→ **Required action**: How many lines in the listing include the string "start"? Reply with the number alone.

→ **Data segment**:
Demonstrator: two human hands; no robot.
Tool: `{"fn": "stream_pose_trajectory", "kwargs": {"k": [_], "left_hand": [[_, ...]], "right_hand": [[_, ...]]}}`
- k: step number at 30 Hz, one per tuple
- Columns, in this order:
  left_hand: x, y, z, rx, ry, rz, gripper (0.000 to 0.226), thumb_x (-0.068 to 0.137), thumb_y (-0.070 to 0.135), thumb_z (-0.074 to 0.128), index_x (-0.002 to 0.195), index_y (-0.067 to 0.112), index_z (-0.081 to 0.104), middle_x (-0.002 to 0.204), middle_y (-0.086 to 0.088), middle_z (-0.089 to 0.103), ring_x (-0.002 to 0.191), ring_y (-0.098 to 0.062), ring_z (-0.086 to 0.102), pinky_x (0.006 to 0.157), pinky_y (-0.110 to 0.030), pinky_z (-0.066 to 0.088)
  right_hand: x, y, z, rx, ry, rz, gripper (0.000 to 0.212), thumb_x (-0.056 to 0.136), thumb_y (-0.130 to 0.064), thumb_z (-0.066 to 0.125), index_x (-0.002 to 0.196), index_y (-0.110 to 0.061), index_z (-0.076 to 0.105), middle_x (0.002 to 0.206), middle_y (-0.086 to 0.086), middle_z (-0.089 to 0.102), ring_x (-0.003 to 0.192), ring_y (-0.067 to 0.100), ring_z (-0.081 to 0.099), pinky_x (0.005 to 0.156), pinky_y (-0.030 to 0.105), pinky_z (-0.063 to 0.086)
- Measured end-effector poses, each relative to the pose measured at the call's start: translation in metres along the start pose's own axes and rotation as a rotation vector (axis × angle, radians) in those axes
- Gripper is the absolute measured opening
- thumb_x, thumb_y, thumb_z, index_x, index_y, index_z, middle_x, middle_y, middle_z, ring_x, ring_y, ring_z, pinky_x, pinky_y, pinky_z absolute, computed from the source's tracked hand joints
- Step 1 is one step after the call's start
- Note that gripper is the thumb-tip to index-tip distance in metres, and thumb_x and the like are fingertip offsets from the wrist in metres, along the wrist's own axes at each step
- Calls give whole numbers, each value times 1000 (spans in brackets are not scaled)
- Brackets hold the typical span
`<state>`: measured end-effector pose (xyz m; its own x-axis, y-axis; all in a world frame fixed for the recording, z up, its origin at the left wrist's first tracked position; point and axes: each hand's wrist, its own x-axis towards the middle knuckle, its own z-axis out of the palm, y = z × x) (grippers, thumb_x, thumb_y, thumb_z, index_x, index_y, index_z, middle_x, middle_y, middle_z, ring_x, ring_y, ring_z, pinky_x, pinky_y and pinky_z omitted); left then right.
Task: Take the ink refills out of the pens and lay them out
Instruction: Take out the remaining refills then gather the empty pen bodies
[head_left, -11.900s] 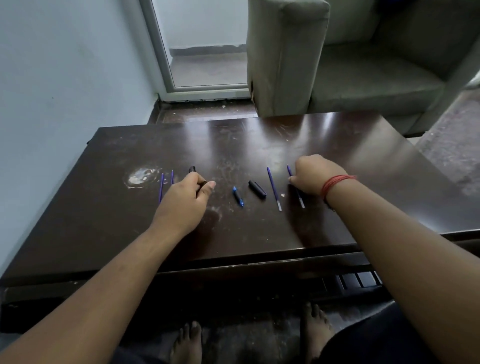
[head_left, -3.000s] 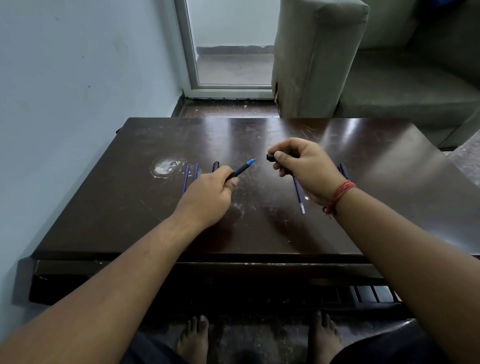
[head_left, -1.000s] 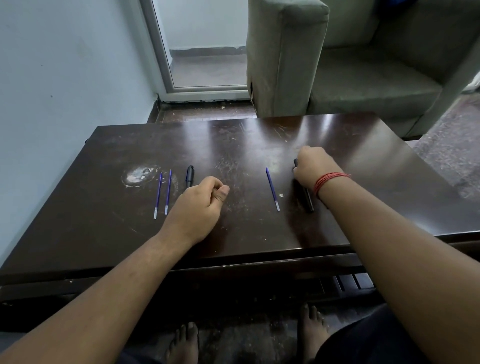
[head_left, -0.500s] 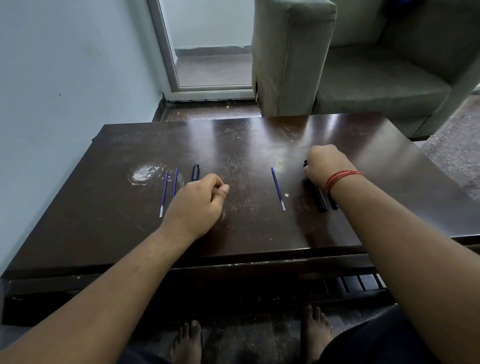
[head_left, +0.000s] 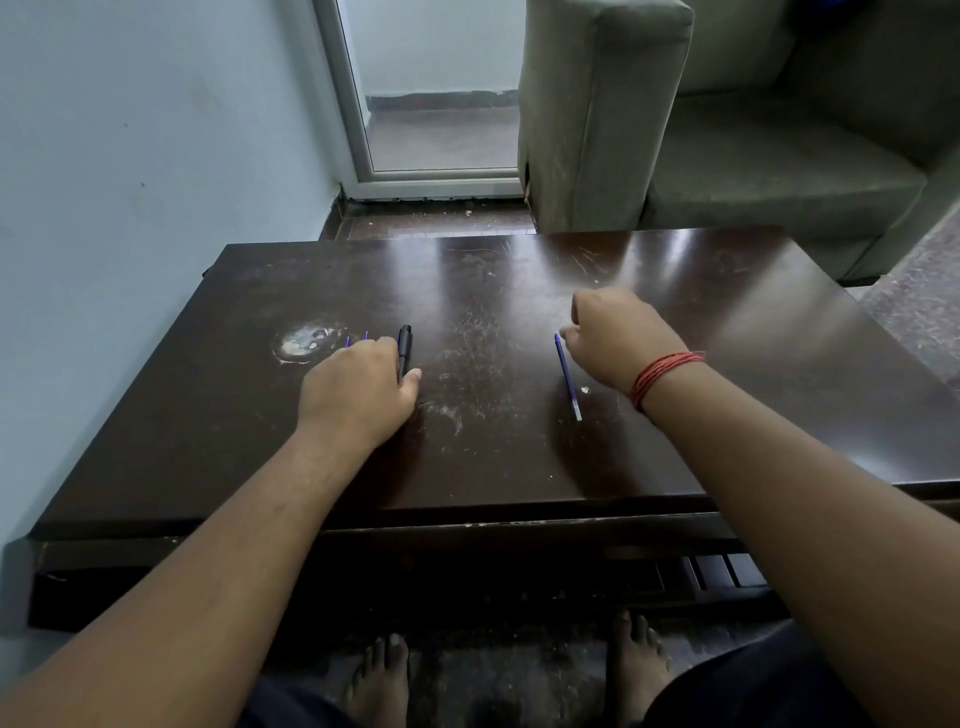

→ **Task answer**: 2